## Data excerpt

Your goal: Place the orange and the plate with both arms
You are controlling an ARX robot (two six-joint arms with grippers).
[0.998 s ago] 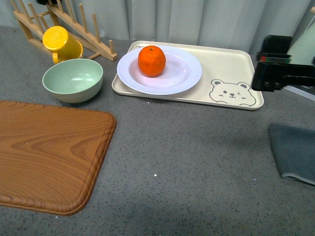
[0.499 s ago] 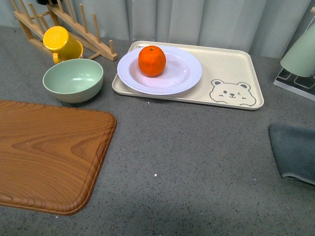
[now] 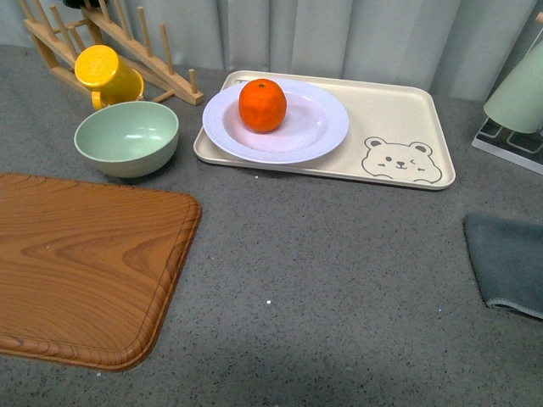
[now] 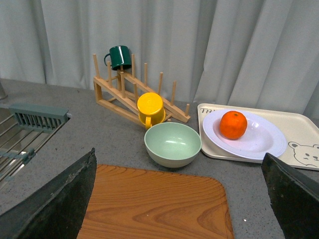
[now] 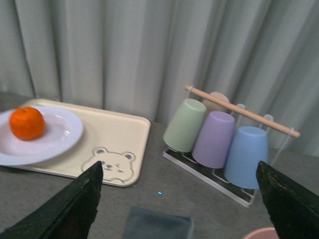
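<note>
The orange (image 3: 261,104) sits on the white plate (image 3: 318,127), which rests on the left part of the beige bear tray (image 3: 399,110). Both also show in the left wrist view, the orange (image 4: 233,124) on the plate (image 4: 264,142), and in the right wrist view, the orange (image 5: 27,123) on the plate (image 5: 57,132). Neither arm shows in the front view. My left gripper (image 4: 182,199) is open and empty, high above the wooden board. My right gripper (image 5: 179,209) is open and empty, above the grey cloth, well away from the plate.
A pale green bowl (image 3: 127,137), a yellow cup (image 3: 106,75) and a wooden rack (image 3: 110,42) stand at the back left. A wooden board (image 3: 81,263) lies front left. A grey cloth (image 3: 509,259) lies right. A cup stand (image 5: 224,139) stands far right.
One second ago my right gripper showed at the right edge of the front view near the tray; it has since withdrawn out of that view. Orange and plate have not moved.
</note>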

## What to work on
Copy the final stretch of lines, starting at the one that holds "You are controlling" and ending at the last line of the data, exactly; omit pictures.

## Exercise response
You are controlling an ARX robot (two six-joint arms with grippers).
[0.998 s ago] 
[0.499 s ago] 
[now] 
[now] 
[now] 
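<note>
The orange (image 3: 261,104) sits on the white plate (image 3: 318,127), which rests on the left part of the beige bear tray (image 3: 399,110). Both also show in the left wrist view, the orange (image 4: 233,124) on the plate (image 4: 264,142), and in the right wrist view, the orange (image 5: 27,123) on the plate (image 5: 57,132). Neither arm shows in the front view. My left gripper (image 4: 182,199) is open and empty, high above the wooden board. My right gripper (image 5: 179,209) is open and empty, above the grey cloth, well away from the plate.
A pale green bowl (image 3: 127,137), a yellow cup (image 3: 106,75) and a wooden rack (image 3: 110,42) stand at the back left. A wooden board (image 3: 81,263) lies front left. A grey cloth (image 3: 509,259) lies right. A cup stand (image 5: 224,139) stands far right.
One second ago my right gripper showed at the right edge of the front view near the tray; it has since withdrawn out of that view. Orange and plate have not moved.
</note>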

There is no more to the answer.